En effet, vers six heures du soir, par le troisième courrier, le domestique de James Starr apporta une seconde lettre.

Cette lettre était renfermée dans une enveloppe grossière, dont la suscription indiquait une main peu exercée au maniement de la plume.

James Starr déchira cette enveloppe. Elle ne contenait qu’un morceau de papier, jauni par le temps, et qui semblait avoir été arraché à quelque vieux cahier hors d’usage.

Sur ce papier il n’y avait qu’une seule phrase, ainsi conçue:

«Inutile à l’ingénieur James Starr de se déranger, la lettre de Simon Ford étant maintenant sans objet.»

Et pas de signature.

 

 

Chapitre II

Chemin faisant.

 

e cours des idées de James Starr fut brusquement arrêté, lorsqu’il eut lu cette seconde lettre, contradictoire de la première.

«Qu’est-ce que cela veut dire?» se demanda-t-il.

James Starr reprit l’enveloppe à demi déchirée.
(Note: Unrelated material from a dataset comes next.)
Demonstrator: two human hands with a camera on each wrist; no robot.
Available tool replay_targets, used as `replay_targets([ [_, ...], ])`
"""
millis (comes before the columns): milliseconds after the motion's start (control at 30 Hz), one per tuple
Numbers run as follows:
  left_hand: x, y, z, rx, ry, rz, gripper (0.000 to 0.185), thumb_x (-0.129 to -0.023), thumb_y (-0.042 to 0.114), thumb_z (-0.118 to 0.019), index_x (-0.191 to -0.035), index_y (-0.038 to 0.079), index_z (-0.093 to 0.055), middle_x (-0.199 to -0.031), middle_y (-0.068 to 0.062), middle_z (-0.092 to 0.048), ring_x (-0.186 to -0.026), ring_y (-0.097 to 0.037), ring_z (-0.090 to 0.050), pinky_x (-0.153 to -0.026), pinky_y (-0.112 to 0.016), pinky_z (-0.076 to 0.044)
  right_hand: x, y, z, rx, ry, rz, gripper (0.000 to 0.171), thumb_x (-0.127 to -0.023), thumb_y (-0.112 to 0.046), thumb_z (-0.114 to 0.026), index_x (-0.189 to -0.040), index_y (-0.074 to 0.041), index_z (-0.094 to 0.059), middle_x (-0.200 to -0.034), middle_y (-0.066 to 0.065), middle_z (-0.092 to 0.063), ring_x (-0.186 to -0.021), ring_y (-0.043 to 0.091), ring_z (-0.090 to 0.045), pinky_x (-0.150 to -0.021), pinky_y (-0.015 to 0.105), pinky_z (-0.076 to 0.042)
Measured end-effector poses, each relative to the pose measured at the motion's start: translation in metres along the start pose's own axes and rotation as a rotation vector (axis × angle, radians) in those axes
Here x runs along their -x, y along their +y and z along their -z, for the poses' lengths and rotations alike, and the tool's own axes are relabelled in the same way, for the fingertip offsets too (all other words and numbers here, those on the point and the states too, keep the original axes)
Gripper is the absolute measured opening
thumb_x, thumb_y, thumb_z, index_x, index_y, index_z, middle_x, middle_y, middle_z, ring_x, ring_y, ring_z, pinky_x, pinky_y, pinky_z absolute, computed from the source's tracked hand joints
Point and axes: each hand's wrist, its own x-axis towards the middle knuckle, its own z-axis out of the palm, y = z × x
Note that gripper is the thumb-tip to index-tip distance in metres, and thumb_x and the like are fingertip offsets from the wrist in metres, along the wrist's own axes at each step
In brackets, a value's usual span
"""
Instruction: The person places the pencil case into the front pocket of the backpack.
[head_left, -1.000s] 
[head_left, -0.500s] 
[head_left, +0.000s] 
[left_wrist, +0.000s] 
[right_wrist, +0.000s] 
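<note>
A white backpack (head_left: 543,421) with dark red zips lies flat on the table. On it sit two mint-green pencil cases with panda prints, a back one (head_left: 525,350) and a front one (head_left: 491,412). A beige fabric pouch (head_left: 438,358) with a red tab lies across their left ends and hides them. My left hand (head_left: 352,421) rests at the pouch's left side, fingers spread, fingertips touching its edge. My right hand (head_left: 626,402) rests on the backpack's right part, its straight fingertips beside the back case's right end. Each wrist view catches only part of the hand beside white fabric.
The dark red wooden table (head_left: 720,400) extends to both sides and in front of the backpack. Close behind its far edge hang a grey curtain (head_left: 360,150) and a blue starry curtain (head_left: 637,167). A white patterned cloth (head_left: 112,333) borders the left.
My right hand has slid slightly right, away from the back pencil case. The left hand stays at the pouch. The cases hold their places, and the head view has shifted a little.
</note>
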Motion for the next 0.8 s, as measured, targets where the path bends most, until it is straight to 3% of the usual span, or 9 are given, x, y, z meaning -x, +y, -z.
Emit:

Elle portait, ainsi que l’autre, le timbre du bureau de poste d’Aberfoyle. Elle était donc partie de ce même point du comté de Stirling. Ce n’était pas le vieux mineur qui l’avait écrite, évidemment. Mais, non moins évidemment, l’auteur de cette seconde lettre connaissait le secret de l’overman, puisqu’il contremandait formellement l’invitation faite à l’ingénieur de se rendre au puits Yarow.

Était-il donc vrai que cette première communication fût maintenant sans objet? Voulait-on empêcher James Starr de se déranger, soit inutilement, soit utilement? N’y avait-il pas là plutôt une intention malveillante de contrecarrer les projets de Simon Ford?

C’est ce que pensa James Starr, après mûre réflexion. Cette contradiction, qui existait entre les deux lettres, ne fit naître en lui qu’un plus vif désir de se rendre à la fosse Dochart. D’ailleurs, si, dans tout cela, il n’y avait qu’une mystification, mieux valait s’en assurer. Mais il semblait bien à James Starr qu’il convenait d’accorder plus de créance à la première lettre qu’à la seconde, c’est-à-dire à la demande d’un homme tel que Simon Ford, plutôt qu’à cet avis de son contradicteur anonyme.

«En vérité, puisqu’on prétend influencer ma résolution, se dit-il, c’est que la communication de Simon Ford doit avoir une extrême importance! Demain, je serai au rendez-vous indiqué et à l’heure convenue!»

Le soir venu, James Starr fit ses préparatifs de départ. Comme il pouvait arriver que son absence se prolongeât pendant quelques jours, il prévint, par lettre, Sir W. Elphiston, le président de «Royal Institution», qu’il ne pourrait assister à la prochaine séance de la Société. Il se dégagea également de deux ou trois affaires, qui devaient l’occuper pendant la semaine. Puis, après avoir donné l’ordre à son domestique de préparer un sac de voyage, il se coucha, plus impressionné que l’affaire ne le comportait peut-être.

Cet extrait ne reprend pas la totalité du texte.